Thankfully I went with the G7.
 
Apple has gotten so artsy fartsy with computer designs that we have to add a giant black box in order to keep up with the rest of society. I guess this is what Apple meant when they were making a modular designed mac pro.
 
A decent spec PC ( which won’t break the bank these days ) will run rings around a console. Sure, it’s going to cost more than a console but a PC is far more flexible and longer life - you can switch components, GPU, CPU very easily as needed.
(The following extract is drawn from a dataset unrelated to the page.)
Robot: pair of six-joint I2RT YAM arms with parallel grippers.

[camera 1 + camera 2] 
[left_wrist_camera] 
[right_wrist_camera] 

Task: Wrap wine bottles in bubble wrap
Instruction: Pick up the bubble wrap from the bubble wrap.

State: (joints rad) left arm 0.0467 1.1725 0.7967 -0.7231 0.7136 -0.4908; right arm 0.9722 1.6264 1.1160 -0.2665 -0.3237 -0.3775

Xbox, for example contains AMD GPUs, AMD cannot outperform NVIDIA ( outclassed unfortunately).

Saying ‘what games people consider popular’ is a bit lame TBH. It is a whole lot more definite, sales figures, and community activity etc.

Xbox and PS4 have to do a lot of trickery to achieve 4K gaming, where as PC can do this quite easily ( I.e 1080 - a GPU several years old ).

https://www.google.ca/amp/s/www.pcgamesn.com/nvidia-rtx-microsoft-dxr-beyond-next-gen-consoles?amp

I guess it's which games people consider popular ?

To me, all my favorite games run on both MacOS and Windows with only a small handful requiring bootcamp.

If you want to run cutting edge games, neither macOS or Windows will cut it and you need a console.